## Task instructions
Would you reproduce all of the entries exactly?

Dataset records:
[Start of section]

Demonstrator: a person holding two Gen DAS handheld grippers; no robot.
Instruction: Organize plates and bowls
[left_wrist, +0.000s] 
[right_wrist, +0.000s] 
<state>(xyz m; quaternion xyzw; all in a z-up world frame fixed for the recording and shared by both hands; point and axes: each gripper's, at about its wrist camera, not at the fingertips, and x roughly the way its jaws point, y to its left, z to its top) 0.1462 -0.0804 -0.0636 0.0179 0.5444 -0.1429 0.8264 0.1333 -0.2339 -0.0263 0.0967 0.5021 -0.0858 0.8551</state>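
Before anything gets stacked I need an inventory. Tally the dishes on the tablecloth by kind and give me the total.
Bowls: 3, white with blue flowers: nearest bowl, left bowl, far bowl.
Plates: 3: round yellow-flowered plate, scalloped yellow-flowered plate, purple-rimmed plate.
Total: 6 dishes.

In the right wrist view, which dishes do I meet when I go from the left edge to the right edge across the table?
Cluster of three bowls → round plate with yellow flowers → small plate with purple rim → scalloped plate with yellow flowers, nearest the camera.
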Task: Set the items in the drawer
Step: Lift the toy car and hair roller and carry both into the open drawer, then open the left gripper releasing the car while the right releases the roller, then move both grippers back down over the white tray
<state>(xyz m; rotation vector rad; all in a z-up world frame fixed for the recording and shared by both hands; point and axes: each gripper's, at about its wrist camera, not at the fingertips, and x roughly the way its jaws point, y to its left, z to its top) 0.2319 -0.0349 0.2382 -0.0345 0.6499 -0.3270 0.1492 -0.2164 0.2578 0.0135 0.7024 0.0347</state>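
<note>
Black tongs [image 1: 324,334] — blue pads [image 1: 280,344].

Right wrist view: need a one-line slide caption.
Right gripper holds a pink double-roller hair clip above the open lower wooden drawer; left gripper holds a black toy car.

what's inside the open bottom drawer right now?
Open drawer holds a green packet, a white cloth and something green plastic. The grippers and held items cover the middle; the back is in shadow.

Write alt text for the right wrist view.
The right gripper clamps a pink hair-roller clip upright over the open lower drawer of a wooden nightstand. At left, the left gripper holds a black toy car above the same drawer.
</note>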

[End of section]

## Answer below
Demonstrator: a person holding two Gen DAS handheld grippers; no robot.
Instruction: Organize plates and bowls
[left_wrist, +0.000s] 
[right_wrist, +0.000s] 
<state>(xyz m; quaternion xyzw; all in a z-up world frame fixed for the recording and shared by both hands; point and axes: each gripper's, at about its wrist camera, not at the fingertips, and x roughly the way its jaws point, y to its left, z to its top) 0.1462 -0.0804 -0.0636 0.0179 0.5444 -0.1429 0.8264 0.1333 -0.2339 -0.0263 0.0967 0.5021 -0.0858 0.8551</state>
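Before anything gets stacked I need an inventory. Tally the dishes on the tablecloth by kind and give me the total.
Bowls: 3, white with blue flowers: nearest bowl, left bowl, far bowl.
Plates: 3: round yellow-flowered plate, scalloped yellow-flowered plate, purple-rimmed plate.
Total: 6 dishes.

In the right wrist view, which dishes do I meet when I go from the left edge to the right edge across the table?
Cluster of three bowls → round plate with yellow flowers → small plate with purple rim → scalloped plate with yellow flowers, nearest the camera.
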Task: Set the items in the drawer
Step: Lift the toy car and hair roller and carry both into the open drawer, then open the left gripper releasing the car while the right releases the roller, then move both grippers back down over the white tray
<state>(xyz m; rotation vector rad; all in a z-up world frame fixed for the recording and shared by both hands; point and axes: each gripper's, at about its wrist camera, not at the fingertips, and x roughly the way its jaws point, y to its left, z to its top) 0.2319 -0.0349 0.2382 -0.0345 0.6499 -0.3270 0.1492 -0.2164 0.2578 0.0135 0.7024 0.0347</state>
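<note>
Black tongs [image 1: 324,334] — blue pads [image 1: 280,344].

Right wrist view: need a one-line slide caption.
Right gripper holds a pink double-roller hair clip above the open lower wooden drawer; left gripper holds a black toy car.

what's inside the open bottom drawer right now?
Open drawer holds a green packet, a white cloth and something green plastic. The grippers and held items cover the middle; the back is in shadow.

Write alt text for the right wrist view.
The right gripper clamps a pink hair-roller clip upright over the open lower drawer of a wooden nightstand. At left, the left gripper holds a black toy car above the same drawer.
</note>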

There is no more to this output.